Activity
The lines to repeat are those below from the one containing "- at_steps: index" down to the one containing "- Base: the", both included; reproduce them exactly and nothing else.

Data provided
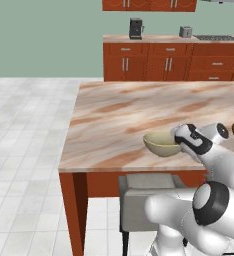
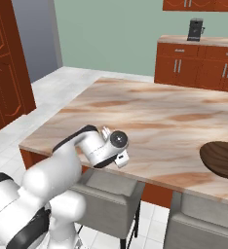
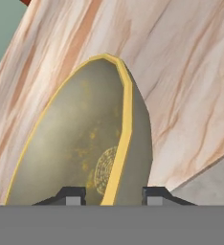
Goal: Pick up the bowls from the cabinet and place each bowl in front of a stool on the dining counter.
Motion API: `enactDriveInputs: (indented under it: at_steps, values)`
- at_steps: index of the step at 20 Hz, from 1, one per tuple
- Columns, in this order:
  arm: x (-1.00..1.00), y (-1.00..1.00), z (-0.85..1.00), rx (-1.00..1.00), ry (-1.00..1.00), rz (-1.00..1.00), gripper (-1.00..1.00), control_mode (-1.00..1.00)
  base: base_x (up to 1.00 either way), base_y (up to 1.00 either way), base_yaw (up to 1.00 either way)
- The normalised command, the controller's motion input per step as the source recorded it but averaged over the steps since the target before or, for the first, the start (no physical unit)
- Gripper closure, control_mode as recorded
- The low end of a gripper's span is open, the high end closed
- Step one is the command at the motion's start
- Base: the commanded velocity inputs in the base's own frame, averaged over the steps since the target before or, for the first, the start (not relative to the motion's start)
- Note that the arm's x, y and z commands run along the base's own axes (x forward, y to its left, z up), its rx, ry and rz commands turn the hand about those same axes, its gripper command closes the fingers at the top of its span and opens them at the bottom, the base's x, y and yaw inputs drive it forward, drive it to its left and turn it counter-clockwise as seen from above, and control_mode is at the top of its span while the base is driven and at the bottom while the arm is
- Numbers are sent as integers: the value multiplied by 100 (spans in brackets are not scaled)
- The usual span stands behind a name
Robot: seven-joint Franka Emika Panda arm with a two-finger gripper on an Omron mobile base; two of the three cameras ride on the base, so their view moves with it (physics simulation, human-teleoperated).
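Observation:
The olive-tan bowl (image 1: 161,143) with its pale yellow rim sits level, low over the dining counter (image 1: 119,112) near the counter's front edge, right above a grey-beige stool (image 1: 149,192). My gripper (image 1: 178,142) is shut on the bowl's right wall. In the hand view the bowl (image 3: 80,143) is close up, and the yellow rim runs down between the two fingertips (image 3: 71,195) of the gripper (image 3: 113,196). I cannot tell whether the bowl touches the marble. The dark brown bowl (image 2: 222,158) rests on the counter (image 2: 150,114) to the right, behind a second stool (image 2: 203,223).
The arm's forearm (image 2: 94,146) reaches over the counter's front edge above the near stool (image 2: 108,187). Low drawer cabinets (image 1: 169,62) with a coffee machine (image 1: 135,28) and a toaster (image 1: 185,31) line the far wall. Tiled floor (image 1: 24,150) lies open to the left.

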Motion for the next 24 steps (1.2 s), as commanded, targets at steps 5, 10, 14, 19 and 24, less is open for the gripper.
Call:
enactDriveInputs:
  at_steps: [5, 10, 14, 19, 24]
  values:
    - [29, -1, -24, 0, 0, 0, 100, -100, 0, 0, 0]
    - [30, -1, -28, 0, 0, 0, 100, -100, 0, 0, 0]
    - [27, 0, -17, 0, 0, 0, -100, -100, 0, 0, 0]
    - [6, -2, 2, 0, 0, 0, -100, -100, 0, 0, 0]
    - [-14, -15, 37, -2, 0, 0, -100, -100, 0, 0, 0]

Response for this exercise
- at_steps: index of the step at 20 Hz, from 1, one per tuple
- Columns, in this order:
  arm: x (-1.00..1.00), y (-1.00..1.00), z (-0.85..1.00), rx (-1.00..1.00), ry (-1.00..1.00), rz (-1.00..1.00), gripper (-1.00..1.00), control_mode (-1.00..1.00)
  base: base_x (up to 1.00 either way), base_y (up to 1.00 either way), base_yaw (up to 1.00 either way)
- The normalised command, the controller's motion input per step as the source recorded it but averaged over the steps since the target before or, for the first, the start (no physical unit)
- Gripper closure, control_mode as recorded
- The low end of a gripper's span is open, the high end closed
- Step one is the command at the motion's start
- Base: the commanded velocity inputs in the base's own frame, averaged over the steps since the target before or, for the first, the start (not relative to the motion's start)

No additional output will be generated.